_Task description:_ Return the lines below that contain the word "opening".

_Supplied information:_
_ _ _ _ _ _ _

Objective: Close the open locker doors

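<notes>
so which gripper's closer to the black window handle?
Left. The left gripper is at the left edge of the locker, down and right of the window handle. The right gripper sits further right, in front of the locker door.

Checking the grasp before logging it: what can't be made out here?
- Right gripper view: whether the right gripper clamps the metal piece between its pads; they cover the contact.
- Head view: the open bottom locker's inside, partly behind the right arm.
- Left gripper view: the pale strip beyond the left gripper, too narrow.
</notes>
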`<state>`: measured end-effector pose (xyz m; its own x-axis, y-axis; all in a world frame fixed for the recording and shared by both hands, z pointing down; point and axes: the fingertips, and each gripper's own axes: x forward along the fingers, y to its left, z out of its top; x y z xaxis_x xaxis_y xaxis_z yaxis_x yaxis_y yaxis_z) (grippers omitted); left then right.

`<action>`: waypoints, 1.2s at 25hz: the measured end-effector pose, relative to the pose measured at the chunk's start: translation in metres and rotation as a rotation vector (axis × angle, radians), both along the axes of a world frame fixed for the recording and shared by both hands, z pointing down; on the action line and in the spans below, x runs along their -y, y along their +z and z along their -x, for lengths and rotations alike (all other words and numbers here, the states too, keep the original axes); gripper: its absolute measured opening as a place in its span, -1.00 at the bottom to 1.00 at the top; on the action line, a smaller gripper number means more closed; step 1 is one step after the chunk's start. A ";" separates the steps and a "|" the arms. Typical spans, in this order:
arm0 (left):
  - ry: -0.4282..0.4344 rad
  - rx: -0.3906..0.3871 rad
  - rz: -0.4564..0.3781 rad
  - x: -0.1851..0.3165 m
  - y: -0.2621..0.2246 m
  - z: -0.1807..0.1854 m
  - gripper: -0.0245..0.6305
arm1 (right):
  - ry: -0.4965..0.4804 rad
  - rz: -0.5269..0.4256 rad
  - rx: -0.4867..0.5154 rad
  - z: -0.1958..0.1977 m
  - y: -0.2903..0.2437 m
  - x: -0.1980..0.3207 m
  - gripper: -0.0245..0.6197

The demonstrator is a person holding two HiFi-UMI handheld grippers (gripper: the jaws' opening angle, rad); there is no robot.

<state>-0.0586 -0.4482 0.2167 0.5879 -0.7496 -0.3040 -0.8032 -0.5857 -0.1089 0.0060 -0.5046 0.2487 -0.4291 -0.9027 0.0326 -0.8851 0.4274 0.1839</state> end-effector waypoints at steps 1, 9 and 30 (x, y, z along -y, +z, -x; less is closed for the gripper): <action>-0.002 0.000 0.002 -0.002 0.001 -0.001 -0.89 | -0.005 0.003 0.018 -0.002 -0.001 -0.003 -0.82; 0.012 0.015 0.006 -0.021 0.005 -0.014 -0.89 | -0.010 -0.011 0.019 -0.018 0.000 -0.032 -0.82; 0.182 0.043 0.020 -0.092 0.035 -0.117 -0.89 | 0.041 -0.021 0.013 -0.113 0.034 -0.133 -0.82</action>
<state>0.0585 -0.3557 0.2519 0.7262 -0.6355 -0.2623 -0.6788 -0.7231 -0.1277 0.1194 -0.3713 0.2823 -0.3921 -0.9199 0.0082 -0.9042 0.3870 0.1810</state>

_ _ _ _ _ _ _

_Response area:_
`<action>`: waypoints, 1.2s at 25hz: the measured end-effector pose, relative to the pose measured at the chunk's start: translation in metres and rotation as a rotation vector (axis × angle, radians), both along the axes of a world frame fixed for the recording and shared by both hands, z pointing down; on the action line and in the spans below, x runs along their -y, y along their +z and z along their -x, for lengths and rotations alike (all other words and numbers here, the states too, keep the original axes); gripper: its absolute measured opening as a place in its span, -1.00 at the bottom to 1.00 at the top; on the action line, a smaller gripper number means more closed; step 1 is one step after the chunk's start. A ";" separates the steps and a "|" the arms. Typical spans, in this order:
The demonstrator is a person holding two HiFi-UMI handheld grippers (gripper: the jaws' opening angle, rad); there is no robot.

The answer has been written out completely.